Extenders And Translators For Your I2C Toolkit

The I2C extender board on a white background, fully assembled, with two connectors and two indicator LEDs

If you’ve ever been laying out a network I2C devices inside a project box or throughout your robot’s body, you’ll probably know that I2C is not without its pitfalls. But for many of those pitfalls, there’s a handy chip you can use. [Roman Dvořák] from ThunderFly has experienced it on their drone building journeys, and that’s why they bring us two wonderful open source hardware boards: an I2C bus extender, and an I2C address translator.

The first board, an I2C bus extender, is based around the TCA4307 chip, and not only it lets you extend the bus further than it would normally go, it would also protect you. When the bus capacity is no longer handleable by your devices, or a particular misbehaving device gets the bus stuck, this chip will take care of it and dissipate your troubles. It will even let you know when your bus is wired up correctly, with a handy shine-through LED!

The second board is an I2C address translator. We’ve covered them before, but in short, address translators let you avoid I2C address conflicts while using multiple devices that share the same address. This particular module uses the LTC4317 chip, a common choice for such translation, and the board leaves no feature unimplemented. In the README, there’s quite a few pictures with examples of where this sensor proves mighty useful, too!

It appears that ThunderFly open sources a lot of their designs on GitHub, an effort that we salute. The designs are great to learn from, but if you’re just looking for turn-key hardware, you can get both of these boards from their Tindie store. The cables they use have locking connectors, but as long as the pinout matches, you should be able to solder a JST-SH socket and add these modules to your QWIIC toolkit.

5 thoughts on “Extenders And Translators For Your I2C Toolkit

  1. “but as long as the pinout matches, you should be able to solder a JST-SH”. Unfortunatley not, I just checked and they’re different series and so have a different pitch. They also have different pinouts.

    Side note, sparkfun make it surprisingly difficult to reference the pinout for the qwiic system without a little digging. I found one pdf for the cables which showed pin number to colour, and another that showed the relationship between wire colours and function. If anyone at sparkfun happens across this could we please have a doc that unifies these?

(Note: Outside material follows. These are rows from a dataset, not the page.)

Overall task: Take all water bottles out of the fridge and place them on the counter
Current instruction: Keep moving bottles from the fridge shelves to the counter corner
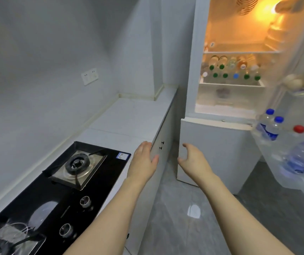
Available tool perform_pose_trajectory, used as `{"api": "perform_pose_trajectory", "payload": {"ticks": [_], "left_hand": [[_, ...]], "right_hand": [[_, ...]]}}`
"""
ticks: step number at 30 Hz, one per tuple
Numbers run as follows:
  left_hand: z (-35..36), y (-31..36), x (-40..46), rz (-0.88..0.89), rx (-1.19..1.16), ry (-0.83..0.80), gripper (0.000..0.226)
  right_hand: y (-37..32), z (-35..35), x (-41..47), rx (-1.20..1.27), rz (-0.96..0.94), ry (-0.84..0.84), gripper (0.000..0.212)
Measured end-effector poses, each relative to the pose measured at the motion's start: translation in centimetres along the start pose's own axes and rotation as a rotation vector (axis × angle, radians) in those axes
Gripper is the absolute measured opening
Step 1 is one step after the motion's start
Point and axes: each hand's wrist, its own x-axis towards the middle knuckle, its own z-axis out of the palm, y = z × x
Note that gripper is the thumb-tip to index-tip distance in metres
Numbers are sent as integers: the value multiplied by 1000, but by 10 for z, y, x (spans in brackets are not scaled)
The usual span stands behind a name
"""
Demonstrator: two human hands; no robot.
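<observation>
Fingers of both hands, left hand (143,159) and right hand (193,159), are loosely spread and hold nothing, between white tiled counter (129,116) and open fridge (230,52). Lit shelf carries rows of clear water bottles (230,69) with green, white and blue caps; door rack (285,183) holds blue-capped bottles (269,126). Glossy black hob (73,172) sits on the counter.

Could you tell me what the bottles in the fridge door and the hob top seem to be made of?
The door bottles look like thin clear plastic: see-through ribbed walls, coloured screw caps. The hob top looks like glossy black glass, since it mirrors light; the tray under its burner looks like brushed metal.
</observation>
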Motion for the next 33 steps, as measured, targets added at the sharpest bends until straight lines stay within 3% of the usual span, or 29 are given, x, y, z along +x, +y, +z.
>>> {"api": "perform_pose_trajectory", "payload": {"ticks": [8, 18, 33], "left_hand": [[47, 36, 72, 98, -9, -68, 54], [105, 72, 234, 172, -65, -126, 52], [162, 133, 411, 181, -221, -146, 53]], "right_hand": [[46, -32, 55, -5, 92, 63, 60], [88, -77, 197, -23, 145, 159, 59], [108, -171, 380, -165, 35, 351, 56]]}}
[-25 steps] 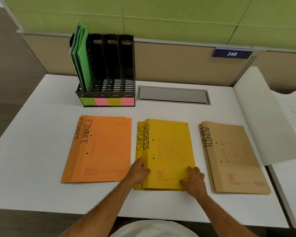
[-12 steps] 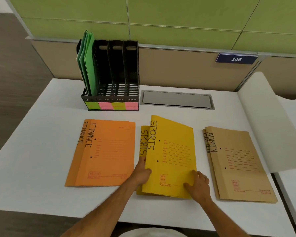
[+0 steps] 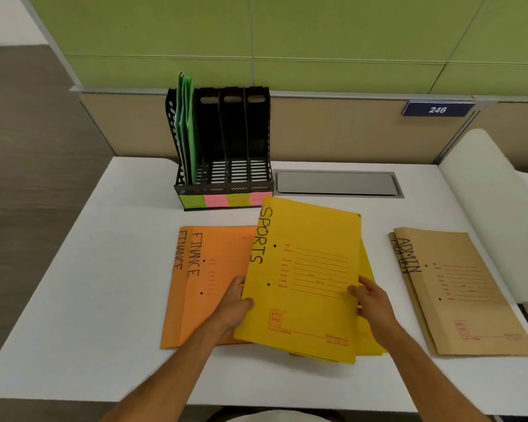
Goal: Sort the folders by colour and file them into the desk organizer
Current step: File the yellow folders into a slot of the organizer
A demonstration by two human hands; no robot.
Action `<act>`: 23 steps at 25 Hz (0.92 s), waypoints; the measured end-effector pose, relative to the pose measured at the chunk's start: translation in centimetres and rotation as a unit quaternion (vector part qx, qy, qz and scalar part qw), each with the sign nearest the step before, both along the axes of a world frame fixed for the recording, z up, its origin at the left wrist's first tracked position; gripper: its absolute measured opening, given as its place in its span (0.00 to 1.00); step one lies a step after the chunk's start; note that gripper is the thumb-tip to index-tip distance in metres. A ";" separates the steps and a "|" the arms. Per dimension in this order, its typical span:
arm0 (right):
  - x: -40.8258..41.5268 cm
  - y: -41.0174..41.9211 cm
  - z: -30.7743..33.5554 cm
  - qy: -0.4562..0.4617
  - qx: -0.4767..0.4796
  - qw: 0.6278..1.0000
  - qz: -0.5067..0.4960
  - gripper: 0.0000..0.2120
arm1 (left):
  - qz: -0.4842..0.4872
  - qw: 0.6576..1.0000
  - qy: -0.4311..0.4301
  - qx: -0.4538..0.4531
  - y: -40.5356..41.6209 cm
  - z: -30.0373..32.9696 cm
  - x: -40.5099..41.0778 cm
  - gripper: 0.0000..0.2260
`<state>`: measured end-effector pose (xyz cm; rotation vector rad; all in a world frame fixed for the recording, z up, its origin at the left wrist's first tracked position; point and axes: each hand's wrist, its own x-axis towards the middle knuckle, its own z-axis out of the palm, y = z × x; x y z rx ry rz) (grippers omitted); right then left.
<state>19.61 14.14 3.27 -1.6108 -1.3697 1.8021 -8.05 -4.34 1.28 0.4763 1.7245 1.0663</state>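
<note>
I hold a yellow SPORTS folder [image 3: 308, 269] tilted above the desk, my left hand [image 3: 235, 303] gripping its left edge and my right hand [image 3: 371, 303] its right edge. A second yellow folder [image 3: 369, 339] lies partly hidden beneath it. Two orange FINANCE folders [image 3: 205, 284] lie stacked on the left, their right side covered by the lifted folder. Two brown ADMIN folders [image 3: 457, 293] lie stacked on the right. The black desk organizer [image 3: 226, 153] stands at the back, green folders [image 3: 186, 126] upright in its leftmost slot; the other three slots hold nothing.
Coloured sticky labels [image 3: 226, 200] run along the organizer's front. A grey cable hatch [image 3: 336, 182] is set into the white desk [image 3: 104, 300] behind the folders. A white chair back [image 3: 494, 208] leans in at the right. A partition with sign 246 [image 3: 437, 109] closes the rear.
Both hands have lifted the top yellow folder off its stack and raised it up and leftward over the orange folders. My view has also tilted.
</note>
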 end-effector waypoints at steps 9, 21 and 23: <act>-9.8 -6.3 2.2 0.077 -0.084 0.993 -0.006 0.18 | 0.005 1.000 -0.020 0.020 -5.4 -0.4 -8.6 0.23; -15.1 -5.9 4.7 0.101 0.003 0.993 0.069 0.24 | -0.077 0.993 0.089 0.031 -4.5 0.5 -15.4 0.25; -16.2 -6.0 5.2 0.098 0.029 0.993 0.059 0.21 | -0.092 0.988 0.120 0.035 -3.4 0.6 -16.7 0.23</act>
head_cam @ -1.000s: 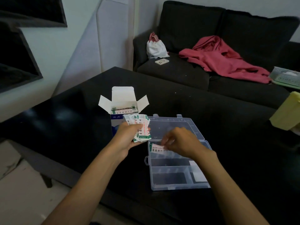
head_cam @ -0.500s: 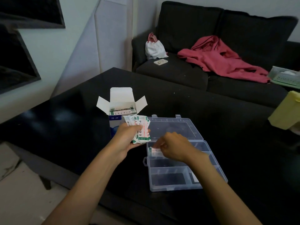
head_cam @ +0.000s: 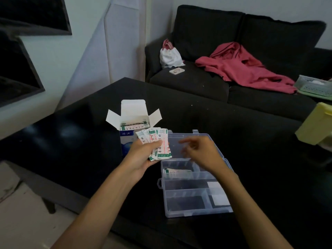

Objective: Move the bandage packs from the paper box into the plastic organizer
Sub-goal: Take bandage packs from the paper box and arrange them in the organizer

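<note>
Dim room, right hand [head_cam: 198, 152] motion-blurred, edges warped.

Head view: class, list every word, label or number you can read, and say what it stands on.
Nothing can be read for certain.
Paper box: pale characters on the blue front, too blurred.
Bandage packs held in the left hand: red and green print, too small.
Pack in the plastic organizer: print, unreadable.

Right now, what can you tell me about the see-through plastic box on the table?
The plastic organizer is a clear, bluish-tinted box lying flat on the black table. Its hinged lid is swung open away from the person. Dividers split it into compartments, and a small latch tab sticks out on its left side. One bandage pack lies in the farthest compartment. The right hand hovers over the lid, holding nothing.
</note>
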`<state>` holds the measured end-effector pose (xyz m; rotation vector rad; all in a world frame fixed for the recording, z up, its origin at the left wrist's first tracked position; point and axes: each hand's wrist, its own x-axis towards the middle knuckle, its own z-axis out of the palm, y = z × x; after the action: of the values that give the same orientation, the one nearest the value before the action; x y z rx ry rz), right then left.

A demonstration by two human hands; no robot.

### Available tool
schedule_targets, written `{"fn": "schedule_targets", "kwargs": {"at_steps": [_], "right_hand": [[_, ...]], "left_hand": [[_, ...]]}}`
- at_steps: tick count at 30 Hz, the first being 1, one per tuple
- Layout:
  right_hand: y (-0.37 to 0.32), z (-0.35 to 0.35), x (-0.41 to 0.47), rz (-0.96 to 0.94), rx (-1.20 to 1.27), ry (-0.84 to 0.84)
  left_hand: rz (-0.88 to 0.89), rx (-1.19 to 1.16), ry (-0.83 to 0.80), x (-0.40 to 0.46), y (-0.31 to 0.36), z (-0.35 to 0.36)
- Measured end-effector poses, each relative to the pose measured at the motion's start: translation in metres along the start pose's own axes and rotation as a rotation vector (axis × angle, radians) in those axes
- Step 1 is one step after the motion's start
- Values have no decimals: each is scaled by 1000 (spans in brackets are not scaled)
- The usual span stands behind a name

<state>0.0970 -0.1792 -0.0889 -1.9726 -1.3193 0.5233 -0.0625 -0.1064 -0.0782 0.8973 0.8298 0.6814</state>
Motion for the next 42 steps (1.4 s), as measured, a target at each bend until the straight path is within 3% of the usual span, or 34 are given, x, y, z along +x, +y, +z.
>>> {"fn": "schedule_targets", "kwargs": {"at_steps": [2,4,7,13,16,20,24,34,39,42], "right_hand": [[-11,-5,-4,114,313,97],[-22,-4,-8,190,462,57],[-28,6,-12,205,447,-48],[-31,3,-11,285,559,-36],[-29,0,-11,343,651,-56],[-30,6,-12,325,578,-86],[-27,6,-10,277,474,9],[-26,8,-11,235,512,-73],[-23,3,-9,264,612,16],[-18,-6,-8,252,586,23]], "left_hand": [[36,13,12,-1,-4,3],[62,44,5,-3,-8,7],[63,50,-20,-7,-13,12],[42,-30,-80,-7,-9,14],[120,85,-44,-6,-9,14],[198,155,34,-9,-13,19],[163,121,4,-10,-12,20],[235,213,117,-5,-16,15],[143,73,12,-7,-9,15],[150,63,29,-6,-4,11]]}}
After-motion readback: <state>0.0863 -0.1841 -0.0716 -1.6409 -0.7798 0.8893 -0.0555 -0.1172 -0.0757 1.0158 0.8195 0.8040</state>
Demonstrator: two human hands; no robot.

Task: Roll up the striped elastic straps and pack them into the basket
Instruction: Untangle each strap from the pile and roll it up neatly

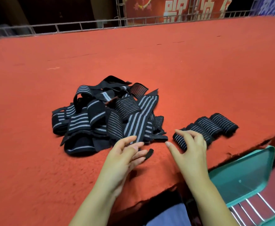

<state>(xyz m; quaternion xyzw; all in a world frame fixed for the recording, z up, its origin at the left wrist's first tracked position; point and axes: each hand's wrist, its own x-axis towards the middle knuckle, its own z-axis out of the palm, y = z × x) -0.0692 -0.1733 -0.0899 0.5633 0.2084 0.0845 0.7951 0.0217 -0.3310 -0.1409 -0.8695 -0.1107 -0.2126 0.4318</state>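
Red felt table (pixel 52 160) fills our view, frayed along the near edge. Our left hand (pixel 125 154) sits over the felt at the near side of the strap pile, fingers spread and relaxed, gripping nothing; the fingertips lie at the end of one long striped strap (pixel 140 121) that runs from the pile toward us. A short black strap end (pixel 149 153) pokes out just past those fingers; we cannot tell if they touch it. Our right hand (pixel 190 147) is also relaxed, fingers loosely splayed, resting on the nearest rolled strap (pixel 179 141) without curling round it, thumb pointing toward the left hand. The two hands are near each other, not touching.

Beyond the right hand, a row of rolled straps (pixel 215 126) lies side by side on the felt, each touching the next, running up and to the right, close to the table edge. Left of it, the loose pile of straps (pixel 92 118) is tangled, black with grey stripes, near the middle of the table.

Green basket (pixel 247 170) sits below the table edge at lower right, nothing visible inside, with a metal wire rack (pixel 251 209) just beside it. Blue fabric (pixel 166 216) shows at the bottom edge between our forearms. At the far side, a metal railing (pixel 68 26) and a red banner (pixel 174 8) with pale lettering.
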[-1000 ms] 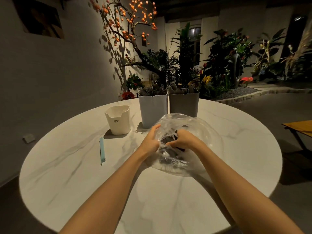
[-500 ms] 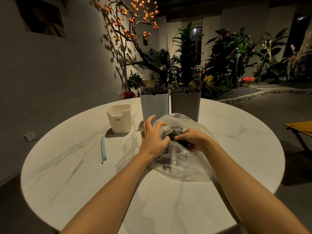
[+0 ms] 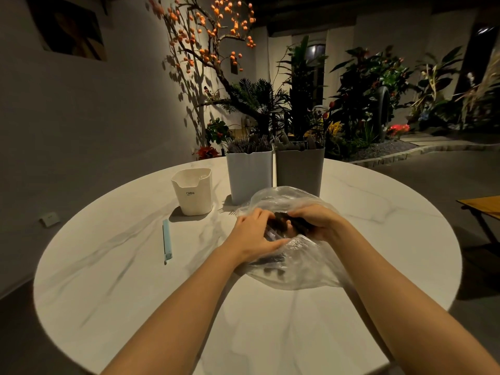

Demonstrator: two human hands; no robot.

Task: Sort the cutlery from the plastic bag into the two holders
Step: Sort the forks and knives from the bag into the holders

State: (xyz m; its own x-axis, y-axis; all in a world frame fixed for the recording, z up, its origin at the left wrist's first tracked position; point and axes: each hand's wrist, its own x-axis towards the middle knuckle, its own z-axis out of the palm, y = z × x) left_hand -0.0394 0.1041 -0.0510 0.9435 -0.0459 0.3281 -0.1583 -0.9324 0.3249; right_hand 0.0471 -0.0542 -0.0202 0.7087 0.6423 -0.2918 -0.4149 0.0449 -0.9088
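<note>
A round white marble table (image 3: 135, 307) fills the lower view, and the clear plastic bag (image 3: 305, 266) lies a little right of its middle, crumpled and open toward 12 o'clock. Both hands work at the bag's mouth. The left hand (image 3: 253, 235) lies over the bag's 9 o'clock side, fingers curled down onto the film and the dark cutlery (image 3: 281, 226) under it. The right hand (image 3: 315, 221) comes in from 3 o'clock with fingers curled round a dark bundle of that cutlery; more dark pieces show through the film at the bag's 6 o'clock part. Just beyond the bag at 12 o'clock stand the two holders side by side and almost touching: the white holder (image 3: 249, 177) on the left and the grey holder (image 3: 299, 171) on the right, each with utensil ends showing above its rim. At 10 o'clock from the bag sits a small cream cup (image 3: 192, 192) with printed lettering, and at 9 o'clock, well apart, a slim light-blue stick (image 3: 166, 242) lies flat on the table.
</note>
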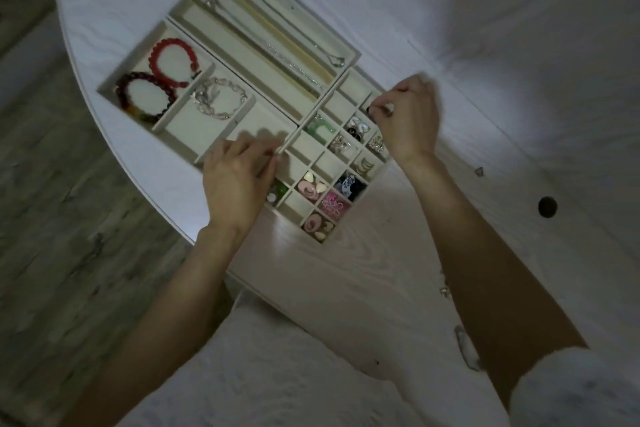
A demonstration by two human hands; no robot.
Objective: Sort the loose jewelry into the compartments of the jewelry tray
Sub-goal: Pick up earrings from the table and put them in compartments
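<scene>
On the white wood-grain desk [485,45] lay the cream compartmented jewelry tray [263,80]. Our right hand [408,114] hovered over its far small compartments, fingers [381,107] curled and pinching a small dark piece of jewelry [370,110]. Our left hand [235,180] rested on the tray's near edge, fingers loosely extended, holding nothing. A red beaded bracelet [171,62] sat in a left compartment.

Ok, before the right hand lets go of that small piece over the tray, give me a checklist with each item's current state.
1. Right hand pinches a small dark piece: ok.
2. Piece is over a small compartment at the jewelry tray far corner: ok.
3. That compartment is empty: cannot tell, the fingers hide it.
4. Left hand rests on the tray's near edge, steadying it: ok.
5. Loose pieces remain on the table: not ok, sorting unfinished.
</scene>
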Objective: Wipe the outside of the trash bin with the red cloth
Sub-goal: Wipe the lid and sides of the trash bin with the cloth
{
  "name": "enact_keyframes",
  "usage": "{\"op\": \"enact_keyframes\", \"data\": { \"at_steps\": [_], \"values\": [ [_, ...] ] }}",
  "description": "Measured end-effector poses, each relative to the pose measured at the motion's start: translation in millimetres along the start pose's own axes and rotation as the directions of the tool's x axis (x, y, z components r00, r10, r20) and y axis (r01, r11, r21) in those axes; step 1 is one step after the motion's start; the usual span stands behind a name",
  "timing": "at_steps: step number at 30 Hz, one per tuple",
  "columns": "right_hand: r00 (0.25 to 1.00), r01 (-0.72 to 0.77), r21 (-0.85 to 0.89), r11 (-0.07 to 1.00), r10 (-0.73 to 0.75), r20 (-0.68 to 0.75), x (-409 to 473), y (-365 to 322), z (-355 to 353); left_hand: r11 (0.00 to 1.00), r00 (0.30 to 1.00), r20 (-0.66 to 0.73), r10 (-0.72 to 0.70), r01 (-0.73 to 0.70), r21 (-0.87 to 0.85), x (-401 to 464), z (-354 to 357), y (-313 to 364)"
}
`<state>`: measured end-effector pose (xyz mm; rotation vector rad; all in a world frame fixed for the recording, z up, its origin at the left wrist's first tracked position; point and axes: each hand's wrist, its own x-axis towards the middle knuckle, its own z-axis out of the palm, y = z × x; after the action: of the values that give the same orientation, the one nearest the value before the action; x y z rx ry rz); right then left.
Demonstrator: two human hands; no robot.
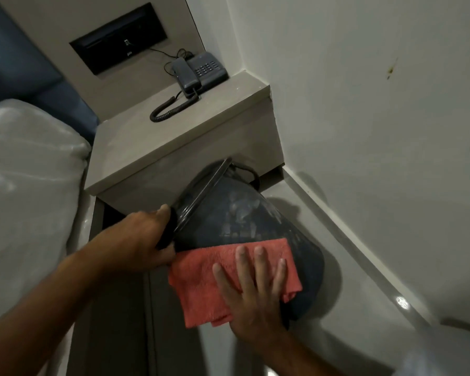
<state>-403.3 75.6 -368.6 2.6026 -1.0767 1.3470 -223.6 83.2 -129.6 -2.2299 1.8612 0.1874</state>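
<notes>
A dark round trash bin [244, 213] is tilted on its side just below the bedside table, its metal-rimmed mouth pointing up and left. Dusty smears mark its upper wall. My left hand [141, 240] grips the bin's rim at the left. The red cloth [201, 283] lies over the bin's near side, and my right hand [253, 291] presses flat on it with fingers spread.
A grey bedside table [158, 142] carries a dark corded telephone [198, 71]. A white pillow and bed [25, 164] fill the left. A white wall [364, 104] with a skirting board runs along the right, above glossy grey floor [350, 308].
</notes>
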Motion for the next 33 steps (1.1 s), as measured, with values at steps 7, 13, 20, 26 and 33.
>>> {"op": "enact_keyframes", "data": {
  "at_steps": [7, 13, 20, 26, 33],
  "values": [
    [0.964, -0.254, -0.008, 0.967, 0.254, 0.079, 6.1, 18.7, -11.1, 0.945, 0.995, -0.092, -0.031, -0.001, -0.327, 8.1, 31.4, -25.5],
    [0.917, -0.298, 0.124, 0.946, 0.248, 0.313, -9.1, 47.2, -32.3, 0.787, 0.991, -0.114, -0.067, -0.018, -0.616, 4.5, 48.2, -33.4],
    [0.443, -0.855, -0.002, 0.519, 0.732, 0.517, 71.2, 87.4, -17.1, 0.806, 0.984, -0.162, -0.074, -0.037, -0.591, -7.5, 64.7, -44.2],
    [0.413, -0.907, 0.132, 0.4, 0.784, 0.463, 124.1, 56.6, -18.7, 0.838, 0.971, -0.238, -0.008, -0.124, -0.531, 7.9, 57.5, -20.4],
    [0.937, -0.327, 0.216, 0.92, 0.286, 0.201, 88.3, -3.1, -25.6, 0.871, 0.987, -0.144, -0.066, -0.013, -0.491, 8.6, 50.6, -10.2]
  ]
}}
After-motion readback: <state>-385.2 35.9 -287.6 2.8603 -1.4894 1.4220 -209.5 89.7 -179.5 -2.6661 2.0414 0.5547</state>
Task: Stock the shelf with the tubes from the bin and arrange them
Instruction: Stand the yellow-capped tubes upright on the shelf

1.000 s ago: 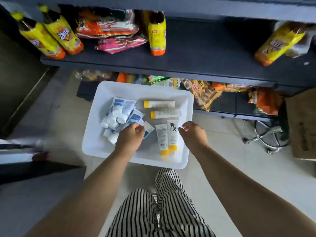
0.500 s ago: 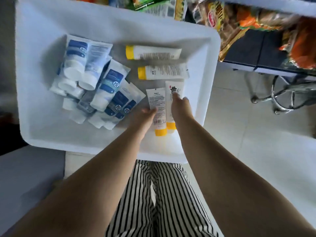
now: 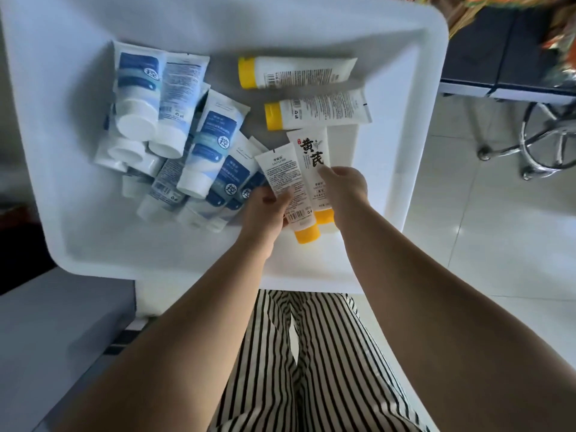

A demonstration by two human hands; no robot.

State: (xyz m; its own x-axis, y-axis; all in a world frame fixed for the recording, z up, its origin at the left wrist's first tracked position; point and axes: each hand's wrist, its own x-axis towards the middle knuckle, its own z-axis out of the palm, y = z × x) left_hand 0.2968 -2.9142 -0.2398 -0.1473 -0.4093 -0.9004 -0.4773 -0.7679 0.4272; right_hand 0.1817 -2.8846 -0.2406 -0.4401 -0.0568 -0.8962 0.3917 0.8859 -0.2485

      1. Thanks, I’d completley forgotten about that article, though I definitley read it at the time.

        From the schematic in the ThunderFly github repo they’re using the following pinout…

        1/ +5V
        2/ SCL
        3/ SDA
        4/ GND

        1. If the pinout is that then its not QWIIC.

          Finding the QWIIC pinout isn’t difficult though? Search for “sparkfun qwiic pinout” and the Sparkfun QWIIC page is the first result. The FAQ section has the pinout and connector part numbers.